Having 50 years of Landsat data is an achievement in satellite function and data archiving. But trusting that data enough to reliably compare scenes of the same location 20 or 30 years apart is an achievement in calibration. The EROS Calibration and Validation Center of Excellence (ECCOE) characterizes and calibrates the radiometric and geometric performance of Landsat satellite instruments and makes adjustments to present and past data. Missions are cross-calibrated to maintain the same quality reference. Civil and commercial satellite operators, meanwhile, trust Landsat’s standards of excellence to cross-calibrate with their own data.
“We’re among the best for data quality, dependability, reliability,” Christopherson said.
Landsat, meanwhile, relies on ground stations that downlink real-time and recorded science data and transmit the data to the processing location. The primary ground stations for Landsat 8 and Landsat 9 are at EROS and in Alaska, Norway, Germany, and Australia. Historically, additional international cooperators have received Landsat data directly for themselves in locations such as Russia, Pakistan, Kenya, and Brazil. Some still do, including China, South Africa, and Argentina.
Looking Beyond 50 Years
Landsat Next is the proposed successor to Landsat 9, with a potential launch later this decade. USGS physical scientist Zhuoting Wu was involved in collecting stakeholders’ land imaging needs to help define Landsat Next’s science objectives and requirements.
“The user community has expressed great interest in maintaining Landsat continuity, supporting synergy with the Copernicus Sentinel-2 mission, and enabling new emerging applications that are critical to tackle the challenges in today’s global environment,” Wu said.
Improved spatial resolution, an increased temporal revisit, and an increase to 26 spectral bands would provide enhanced detail for applications. In agriculture, this would translate to a better understanding of the effects of cover crop and rotational crop planting. In freshwater, this would further define algal blooms and other water quality issues. Measurements would reveal more about snowpack and polar ice changes. New emissivity measurements would increase the accuracy of surface temperatures.
“Landsat is truly a system of systems. It has very unique capabilities addressing user needs. It also nicely complements some of the other available missions and systems out there,” said Paul Haugen, USGS chief engineer and acting project manager for Landsat Next.
“Landsat Next is continuing to evolve the Landsat continuity mission, and harmonization and interoperability are really key elements. But we see—at least in the commercial sector—that these missions really depend on Landsat as a reference calibrated measurement to adjust or align their measurements to Landsat,” added Chris Crawford, a USGS research physical scientist who serves as the USGS Landsat project scientist, and the project manager and principal scientist for the EROS-Imaging Spectroscopy Project that informs the USGS’s Sustainable Land Imaging program for development of future Landsat missions.

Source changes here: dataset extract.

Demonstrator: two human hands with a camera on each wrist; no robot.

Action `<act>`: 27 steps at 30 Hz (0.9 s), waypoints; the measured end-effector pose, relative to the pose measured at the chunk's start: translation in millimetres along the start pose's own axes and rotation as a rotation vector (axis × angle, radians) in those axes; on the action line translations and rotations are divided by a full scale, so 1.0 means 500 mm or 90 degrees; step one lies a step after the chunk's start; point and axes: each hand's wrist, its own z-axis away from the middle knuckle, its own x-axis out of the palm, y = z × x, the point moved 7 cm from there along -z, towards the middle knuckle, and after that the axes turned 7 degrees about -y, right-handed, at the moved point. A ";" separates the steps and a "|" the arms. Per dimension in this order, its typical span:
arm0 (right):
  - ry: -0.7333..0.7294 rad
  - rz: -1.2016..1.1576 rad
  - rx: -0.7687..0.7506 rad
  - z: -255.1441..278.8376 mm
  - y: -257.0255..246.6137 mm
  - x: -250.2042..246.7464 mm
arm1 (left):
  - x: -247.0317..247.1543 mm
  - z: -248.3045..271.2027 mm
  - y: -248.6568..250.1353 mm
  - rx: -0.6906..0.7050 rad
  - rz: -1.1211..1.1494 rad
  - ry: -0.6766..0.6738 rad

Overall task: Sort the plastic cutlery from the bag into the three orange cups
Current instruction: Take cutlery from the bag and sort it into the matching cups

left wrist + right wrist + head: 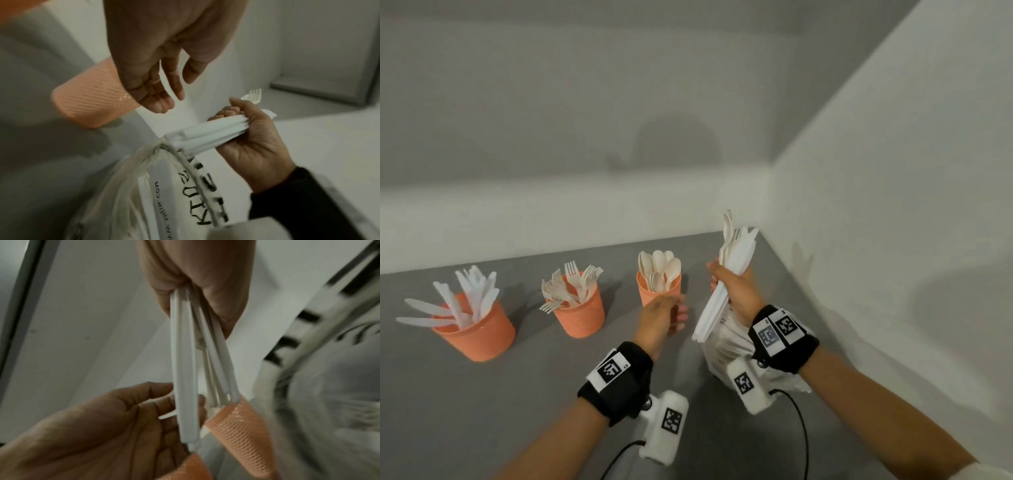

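Three orange cups stand in a row on the grey table (pixel 482 411): the left cup (pixel 479 332) holds knives, the middle cup (pixel 582 315) forks, the right cup (pixel 657 291) spoons. My right hand (pixel 736 291) grips a bundle of mixed white cutlery (pixel 726 274) by the handles, raised above the printed plastic bag (pixel 726 353). My left hand (pixel 667 315) hovers empty in front of the spoon cup, fingers relaxed. In the left wrist view a small gap separates the left hand (pixel 162 97) from the bundle (pixel 205 134). The right wrist view shows the handles (pixel 187 369) hanging beside the left hand's fingers (pixel 156 404).
White walls close the table at the back and on the right, forming a corner just behind the bundle. The bag (pixel 144 186) stands against the right wall and still holds cutlery. Black cables run from the wrist cameras (pixel 664 425) toward the front edge.
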 end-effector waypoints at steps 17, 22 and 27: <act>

Climate change affects different parts of the Earth in different ways, from rising seas, extreme droughts, and sweltering cities to intensified storms, dwindling rivers, and worsening wildfires. Satellites shift our perspective and let us look down on one spot, look across a broad area, look back in time, and even look forward. They help us learn from the past and present and give us a chance to change the future.
Between the launches of Landsat 1 in 1972 and Landsat 2 in 1975, then-NASA administrator James C. Fletcher said, “If I had to pick one spacecraft, one Space Age development to save the world, I would pick ERTS and the satellites which I believe will be evolved from it later in this decade.”
Decades later, hundreds of satellites have launched from all over the globe, but the prophecy still stands. Earth observation satellites hold a vital key to understanding our planet and preserving it for the future—and ultimately preserving humankind.